ASTRONOMERS believe that they may have discovered a new type of black hole within our galaxy.

The team from Keio University in Japan discovered the “invisible” black hole, which is situated inside a gas cloud known as CO-0.44-0.22, 200 light years away from the centre of the Milky Way, using the Nobeyama 45-meter radio telescope.

They found the gas cloud moves at a variation of speeds – with parts of it moving extremely fast and then suddenly decelerating as it got to a certain point.
Artist's impression of an intermediate mass black hole.

It may mean the cloud, which has a mass 100,000 times that of the sun, has an “intermediate” black hole at its center.

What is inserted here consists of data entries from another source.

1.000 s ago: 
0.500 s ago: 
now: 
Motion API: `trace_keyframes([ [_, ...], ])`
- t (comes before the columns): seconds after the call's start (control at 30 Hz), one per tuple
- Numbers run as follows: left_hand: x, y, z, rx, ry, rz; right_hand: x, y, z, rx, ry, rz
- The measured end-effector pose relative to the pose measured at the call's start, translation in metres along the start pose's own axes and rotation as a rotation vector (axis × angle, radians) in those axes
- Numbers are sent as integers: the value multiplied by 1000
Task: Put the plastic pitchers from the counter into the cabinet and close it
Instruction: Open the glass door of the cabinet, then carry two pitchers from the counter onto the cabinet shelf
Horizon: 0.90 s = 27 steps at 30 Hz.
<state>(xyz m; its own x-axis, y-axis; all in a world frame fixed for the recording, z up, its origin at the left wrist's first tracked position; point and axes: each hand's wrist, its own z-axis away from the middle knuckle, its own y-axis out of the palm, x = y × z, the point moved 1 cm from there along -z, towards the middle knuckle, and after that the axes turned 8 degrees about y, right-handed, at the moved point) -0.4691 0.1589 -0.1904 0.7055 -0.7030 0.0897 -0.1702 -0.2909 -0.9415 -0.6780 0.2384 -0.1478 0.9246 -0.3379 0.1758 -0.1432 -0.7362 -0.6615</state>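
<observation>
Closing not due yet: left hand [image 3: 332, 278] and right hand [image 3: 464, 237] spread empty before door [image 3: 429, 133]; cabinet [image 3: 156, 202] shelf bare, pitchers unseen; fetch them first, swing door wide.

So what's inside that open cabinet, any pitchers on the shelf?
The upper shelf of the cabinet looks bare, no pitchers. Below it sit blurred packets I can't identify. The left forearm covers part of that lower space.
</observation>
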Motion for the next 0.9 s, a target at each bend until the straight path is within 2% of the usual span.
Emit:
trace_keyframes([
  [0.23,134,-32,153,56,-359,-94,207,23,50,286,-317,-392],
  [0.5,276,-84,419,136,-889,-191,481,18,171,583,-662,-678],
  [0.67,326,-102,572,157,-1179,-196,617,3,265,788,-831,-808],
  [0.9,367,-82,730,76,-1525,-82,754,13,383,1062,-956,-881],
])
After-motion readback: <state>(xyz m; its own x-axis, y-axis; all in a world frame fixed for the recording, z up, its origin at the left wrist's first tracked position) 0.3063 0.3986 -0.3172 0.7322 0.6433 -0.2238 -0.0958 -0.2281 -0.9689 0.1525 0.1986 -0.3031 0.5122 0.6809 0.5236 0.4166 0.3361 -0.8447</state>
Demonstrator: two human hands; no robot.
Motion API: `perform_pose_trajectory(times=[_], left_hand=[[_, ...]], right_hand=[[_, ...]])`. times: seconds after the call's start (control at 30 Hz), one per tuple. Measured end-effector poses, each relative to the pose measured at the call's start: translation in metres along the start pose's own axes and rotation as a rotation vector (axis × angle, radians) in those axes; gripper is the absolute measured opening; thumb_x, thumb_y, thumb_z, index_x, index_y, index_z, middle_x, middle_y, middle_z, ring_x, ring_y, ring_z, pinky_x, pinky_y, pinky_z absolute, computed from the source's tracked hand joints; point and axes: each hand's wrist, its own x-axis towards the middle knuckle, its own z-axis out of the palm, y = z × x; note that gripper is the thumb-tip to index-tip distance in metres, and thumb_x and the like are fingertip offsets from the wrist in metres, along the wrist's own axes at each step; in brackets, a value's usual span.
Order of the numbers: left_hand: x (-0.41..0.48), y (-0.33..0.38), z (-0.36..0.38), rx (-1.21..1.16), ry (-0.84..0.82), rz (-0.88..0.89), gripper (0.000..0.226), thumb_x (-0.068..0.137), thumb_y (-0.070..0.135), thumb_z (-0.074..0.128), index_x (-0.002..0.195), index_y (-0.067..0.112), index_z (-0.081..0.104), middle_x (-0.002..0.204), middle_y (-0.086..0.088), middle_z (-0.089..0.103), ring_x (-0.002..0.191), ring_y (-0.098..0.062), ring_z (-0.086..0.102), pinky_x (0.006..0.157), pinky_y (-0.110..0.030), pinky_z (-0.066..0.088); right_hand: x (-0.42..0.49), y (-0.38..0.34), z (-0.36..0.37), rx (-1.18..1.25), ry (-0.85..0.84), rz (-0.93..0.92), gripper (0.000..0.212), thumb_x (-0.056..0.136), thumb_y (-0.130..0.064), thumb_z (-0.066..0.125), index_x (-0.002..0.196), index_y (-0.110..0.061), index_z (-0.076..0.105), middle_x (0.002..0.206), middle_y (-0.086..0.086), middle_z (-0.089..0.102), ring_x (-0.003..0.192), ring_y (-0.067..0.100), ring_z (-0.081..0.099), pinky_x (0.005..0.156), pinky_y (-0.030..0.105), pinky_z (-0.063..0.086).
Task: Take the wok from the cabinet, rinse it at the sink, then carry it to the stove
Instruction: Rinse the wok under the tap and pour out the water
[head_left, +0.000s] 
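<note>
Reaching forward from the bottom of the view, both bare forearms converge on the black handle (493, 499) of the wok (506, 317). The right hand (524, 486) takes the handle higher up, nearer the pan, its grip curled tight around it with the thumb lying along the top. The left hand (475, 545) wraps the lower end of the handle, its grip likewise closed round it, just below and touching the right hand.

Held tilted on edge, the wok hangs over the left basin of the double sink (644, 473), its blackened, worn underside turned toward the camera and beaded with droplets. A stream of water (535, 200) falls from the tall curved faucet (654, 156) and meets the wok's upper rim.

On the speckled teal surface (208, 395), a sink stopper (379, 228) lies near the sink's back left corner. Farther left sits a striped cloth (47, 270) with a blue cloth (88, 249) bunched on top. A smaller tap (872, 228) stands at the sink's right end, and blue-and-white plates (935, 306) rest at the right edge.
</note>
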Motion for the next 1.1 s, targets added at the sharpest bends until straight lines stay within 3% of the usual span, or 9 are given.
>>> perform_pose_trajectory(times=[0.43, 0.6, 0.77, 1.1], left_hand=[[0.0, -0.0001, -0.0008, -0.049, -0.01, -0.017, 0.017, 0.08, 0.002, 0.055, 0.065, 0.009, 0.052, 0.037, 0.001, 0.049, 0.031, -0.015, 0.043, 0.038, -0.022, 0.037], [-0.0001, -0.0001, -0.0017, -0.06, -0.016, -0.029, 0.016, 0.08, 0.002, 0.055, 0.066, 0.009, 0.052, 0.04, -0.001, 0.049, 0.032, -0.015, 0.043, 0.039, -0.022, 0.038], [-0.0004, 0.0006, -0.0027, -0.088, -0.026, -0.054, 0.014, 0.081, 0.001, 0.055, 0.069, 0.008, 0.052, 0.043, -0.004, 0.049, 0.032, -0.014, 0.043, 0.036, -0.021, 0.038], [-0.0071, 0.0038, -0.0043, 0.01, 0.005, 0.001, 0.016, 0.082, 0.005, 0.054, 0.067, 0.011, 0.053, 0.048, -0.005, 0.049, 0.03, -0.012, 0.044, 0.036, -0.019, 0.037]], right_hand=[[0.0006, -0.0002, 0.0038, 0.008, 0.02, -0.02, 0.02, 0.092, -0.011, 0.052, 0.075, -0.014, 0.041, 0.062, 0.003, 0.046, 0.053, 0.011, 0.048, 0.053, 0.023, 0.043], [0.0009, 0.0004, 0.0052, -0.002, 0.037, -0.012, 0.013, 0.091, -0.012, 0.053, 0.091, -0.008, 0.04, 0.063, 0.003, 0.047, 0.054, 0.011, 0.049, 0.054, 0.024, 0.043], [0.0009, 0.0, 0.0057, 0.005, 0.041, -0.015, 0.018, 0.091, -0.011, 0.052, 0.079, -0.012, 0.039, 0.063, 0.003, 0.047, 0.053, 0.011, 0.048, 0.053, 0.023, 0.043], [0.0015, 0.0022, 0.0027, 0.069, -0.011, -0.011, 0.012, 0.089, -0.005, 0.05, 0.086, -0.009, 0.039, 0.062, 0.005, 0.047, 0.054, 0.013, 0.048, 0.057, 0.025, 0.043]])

If this is the case it would be the first time that this classification of black hole has officially been discovered.

The “wide velocity dispersion” has been documented in similar gas clouds, but was explained by the likes of a supernova.

There are around 100 million black holes in the Milky Way
Tomoharu Oka, lead author of the study, said: "Considering the fact that no compact objects are seen in X-ray or infra-red observations, as far as we know, the best candidate for the compact object is a black hole."
There are around 100million black holes within our galaxy, and if scientists can prove that this one is there, then it would be the second largest in the Milky Way, behind only Sagittarius A*.

In simple terms, intermediate black holes are the missing link in black hole evolution and will help scientists to gain a better understanding on their formation.
Black holes are formed following the death of a supernova
They already understand how stellar mass black holes are formed – the result of a supernova death.

They also understand the final outcome in the form of supermassive black holes, but there has been confusion around the stages in between the black holes inception and its final outcome, with nowhere in the middle yet to be discovered.

The teams study, published in The Astrophysical Journal Letters, is still ongoing, and the team will observe similar gas clouds to try and find more evidence for intermediate black holes.

Oka said: "Investigations of gas motion with radio telescopes may provide a complementary way to search for dark black holes. The on-going wide area survey observations of the Milky Way with the Nobeyama 45-m Telescope and high-resolution observations of nearby galaxies using the ALMA have the potential to increase the number of black hole candidates dramatically."